Im Jahr 2023 wurden in Deutschland 36,1 Millionen Packungen Antibiotika im Wert von 792,1 Millionen Euro zulasten der gesetzlichen Kranken­versicherung (GKV) abgegeben, was einem Anstieg von 18,4 % gegenüber 2022 entspricht und die Ver­ordnungs­zahlen erstmals über das Niveau von 2019 vor der Pandemie hebt.

Besorgniserregend ist der Anstieg der Verordnungen von Reserveantibiotika um 21,0 % auf 15,7 Millionen Packungen. Obwohl ihr Anteil an der Gesamtzahl der Anti­biotika­ver­ordnungen seit 2020 mit 43,4 % relativ stabil blieb, könnte der erhöhte Einsatz dieser wichtigen Medika­mente die Gefahr von Resis­tenzen verschärfen.

Deutlich erkennbar sind regionale Unterschiede im Verordnungsverhalten: Hamburg verzeichnete 2023 mit 328 Antibiotikaverordnungen je 1.000 GKV-Versicherte die niedrigste Rate, während das Saarland mit 539 Verordnungen je 1.000 GKV-Versicherte den höchsten Wert aufwies. Der Anteil der Reserve­antibiotika an allen Verordnungen variierte zwischen 33,3 % in Bremen und 53,4 % in Mecklenburg-Vorpommern.
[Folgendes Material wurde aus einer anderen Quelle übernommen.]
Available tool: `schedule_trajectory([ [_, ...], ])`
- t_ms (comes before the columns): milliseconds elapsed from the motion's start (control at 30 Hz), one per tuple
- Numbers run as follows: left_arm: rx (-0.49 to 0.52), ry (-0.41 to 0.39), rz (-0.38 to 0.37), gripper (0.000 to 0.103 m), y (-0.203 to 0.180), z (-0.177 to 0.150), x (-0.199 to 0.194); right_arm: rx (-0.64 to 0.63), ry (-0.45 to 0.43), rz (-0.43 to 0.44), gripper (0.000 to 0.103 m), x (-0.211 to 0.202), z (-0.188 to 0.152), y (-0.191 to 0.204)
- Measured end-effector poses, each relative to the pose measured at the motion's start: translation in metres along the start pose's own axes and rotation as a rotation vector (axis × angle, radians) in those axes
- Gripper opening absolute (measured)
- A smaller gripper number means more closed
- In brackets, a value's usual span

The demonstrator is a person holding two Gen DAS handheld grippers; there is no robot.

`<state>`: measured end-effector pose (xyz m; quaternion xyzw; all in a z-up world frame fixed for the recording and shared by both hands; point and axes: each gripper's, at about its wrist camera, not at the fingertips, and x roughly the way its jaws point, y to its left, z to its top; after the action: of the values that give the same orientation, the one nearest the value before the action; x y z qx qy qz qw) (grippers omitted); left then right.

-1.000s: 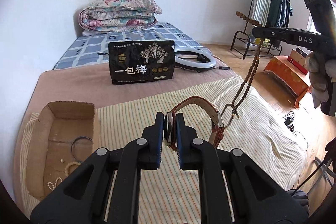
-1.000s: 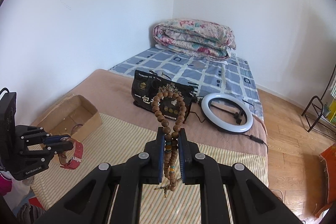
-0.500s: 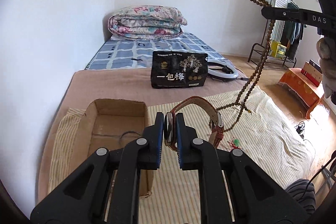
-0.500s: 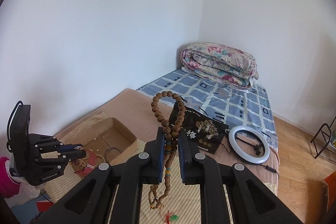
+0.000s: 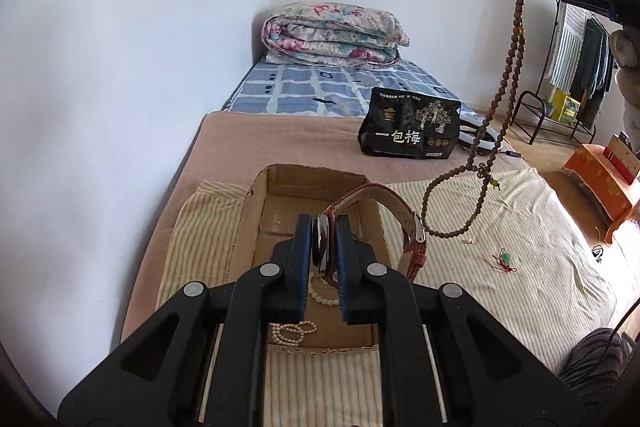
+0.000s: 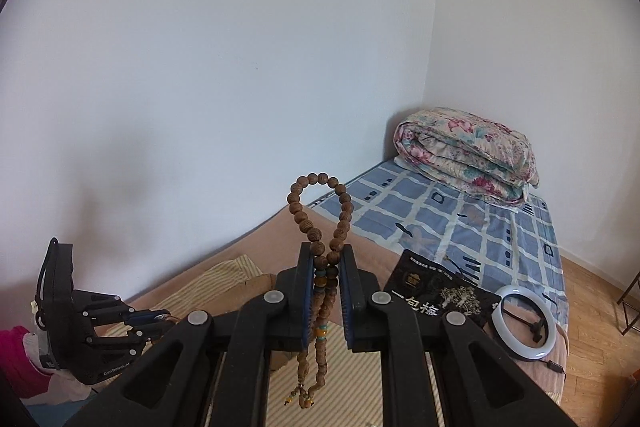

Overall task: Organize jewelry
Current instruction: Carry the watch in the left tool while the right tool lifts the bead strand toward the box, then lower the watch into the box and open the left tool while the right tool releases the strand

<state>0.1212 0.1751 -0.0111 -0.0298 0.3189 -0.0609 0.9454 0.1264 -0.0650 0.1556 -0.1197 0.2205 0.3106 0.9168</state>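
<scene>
We hold a wristwatch [image 5: 320, 243] with a reddish-brown leather strap in our left gripper [image 5: 323, 247], its jaws clamped narrow on the watch case, the strap arching up and off to the right with the buckle hanging free. The watch hangs above an open cardboard box [image 5: 256, 211] that sits on a striped cloth [image 5: 500, 267] spread over the bed. Inside the box, strands of pale pearl-like beads [image 5: 292, 331] lie on its floor near the front wall. Our right gripper [image 6: 325, 291] pinches a long string of brown wooden beads [image 6: 316, 235], jaws closed narrow on two strands; a loop stands above the fingertips and the rest dangles below, its end with coloured beads hanging clear above the cloth. In the left wrist view the same bead string drops from the raised right gripper at upper right, its lower loop hanging to the right of the watch and well apart from the box. A small red-and-green charm [image 5: 504, 261] lies on the cloth to the right of the box. Behind it stand a black snack bag [image 5: 412, 129], a white ring light [image 6: 524, 323] and a folded floral quilt [image 5: 332, 35].
</scene>
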Motion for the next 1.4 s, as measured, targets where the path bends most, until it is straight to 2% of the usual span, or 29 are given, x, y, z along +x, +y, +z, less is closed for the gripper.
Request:
schedule_trajectory([
  [233,-0.03,0.021,0.02,0.009,0.024,-0.012,0.01,-0.025,0.006,0.043,0.01,0.03,0.011,0.028],
  [467,-0.04,0.042,0.039,0.009,0.033,-0.024,0.02,-0.011,0.035,0.059,0.01,0.064,0.0,0.038],
  [1033,-0.029,0.098,0.067,0.009,0.034,-0.046,0.051,0.15,0.226,0.115,0.01,0.174,-0.084,0.026],
  [1400,-0.032,0.155,0.061,0.01,0.03,-0.058,0.079,0.219,0.32,0.153,0.01,0.213,-0.126,0.023],
])
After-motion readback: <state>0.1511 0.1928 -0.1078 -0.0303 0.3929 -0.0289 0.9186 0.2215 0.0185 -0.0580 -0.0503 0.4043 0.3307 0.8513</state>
Beim Antibiotikaeinsatz in der Tierhaltung ist hingegen ein Abwärtstrend zu verzeichnen: 2023 wurden 529 Tonnen Antibiotika an Tierärzte abgegeben, ein Rückgang von 2,1 % gegenüber dem Vorjahr und der niedrigste Wert seit Beginn der Erfassung 2011.
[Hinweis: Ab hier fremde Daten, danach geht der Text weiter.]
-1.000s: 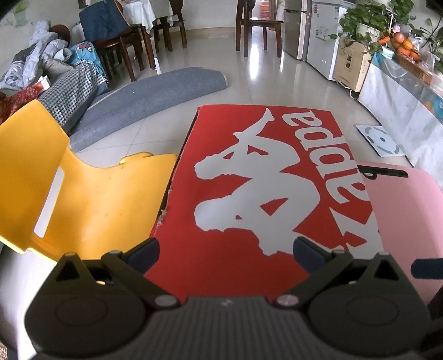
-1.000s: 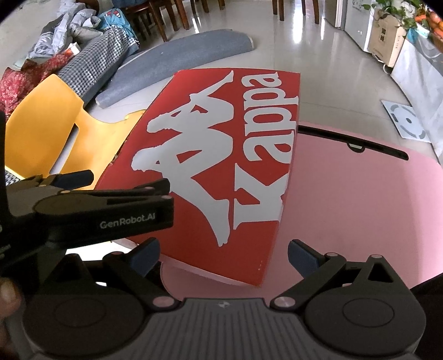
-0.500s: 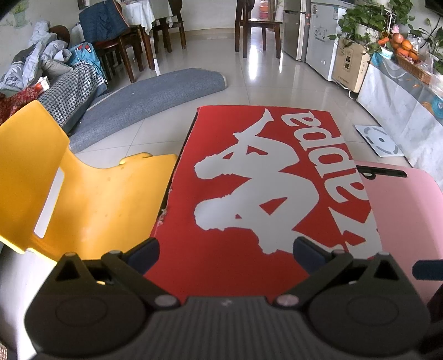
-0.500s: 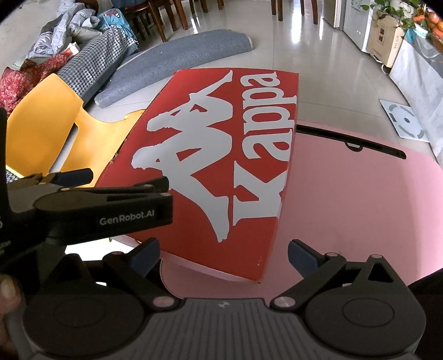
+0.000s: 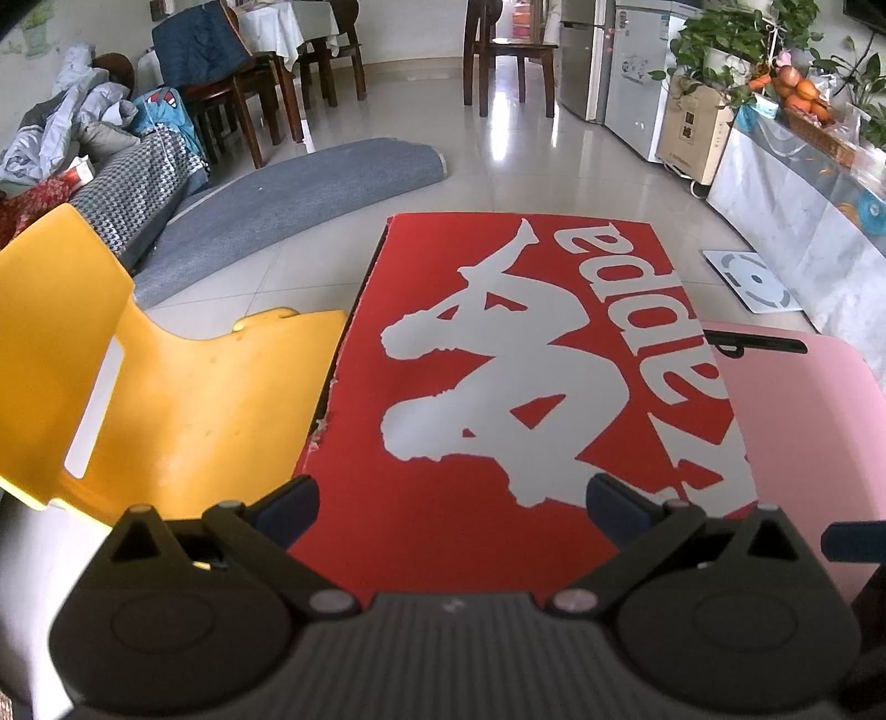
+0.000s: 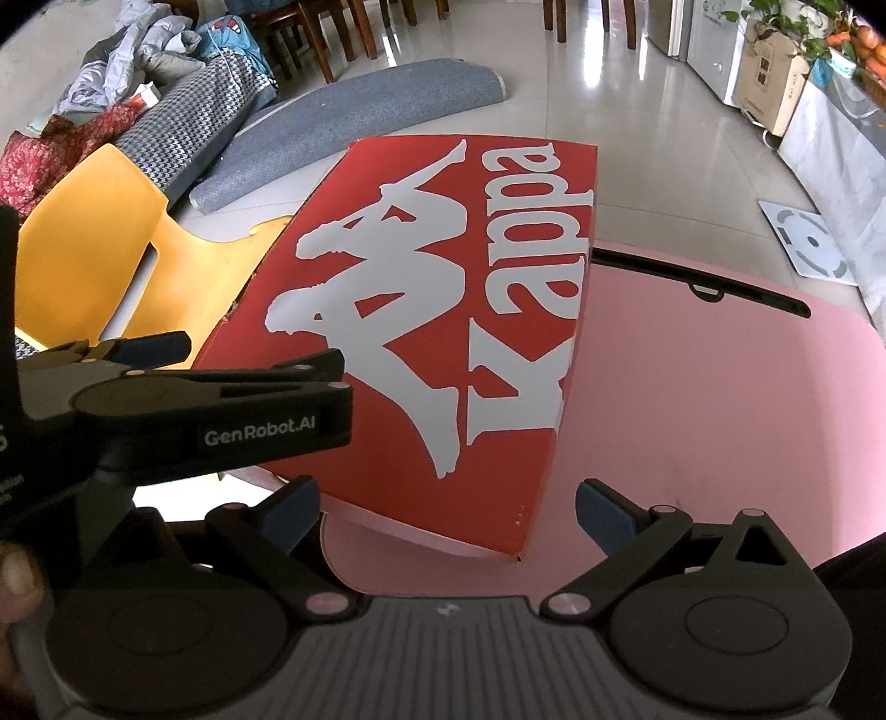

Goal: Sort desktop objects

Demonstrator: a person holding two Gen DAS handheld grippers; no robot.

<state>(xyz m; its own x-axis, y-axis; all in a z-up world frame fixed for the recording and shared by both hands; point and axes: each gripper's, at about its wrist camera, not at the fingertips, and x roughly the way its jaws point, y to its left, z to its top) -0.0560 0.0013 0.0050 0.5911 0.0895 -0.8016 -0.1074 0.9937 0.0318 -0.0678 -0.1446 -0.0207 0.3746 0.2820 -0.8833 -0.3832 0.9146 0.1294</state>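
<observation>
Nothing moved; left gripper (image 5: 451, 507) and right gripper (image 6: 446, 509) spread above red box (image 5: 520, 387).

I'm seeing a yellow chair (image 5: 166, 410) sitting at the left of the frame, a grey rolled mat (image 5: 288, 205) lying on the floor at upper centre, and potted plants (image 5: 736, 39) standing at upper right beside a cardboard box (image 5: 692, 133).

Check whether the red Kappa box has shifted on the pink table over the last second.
No. In the right wrist view the red Kappa box keeps its near corner at the same spot on the pink table, same angle to the black slot.
</observation>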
Die Entwicklung neuer Antibiotika stagniert allerdings, denn in den letzten zehn Jahren kamen nur acht neue antibiotische Wirkstoffe auf den Markt, und 2023 wurde kein neuer Wirkstoff entwickelt.

Angesichts dieser Entwicklungen ist ein indikationsgerechter und zurückhaltender Einsatz von Antibiotika essenziell, um die Wirksamkeit dieser lebenswichtigen Medikamente langfristig zu erhalten.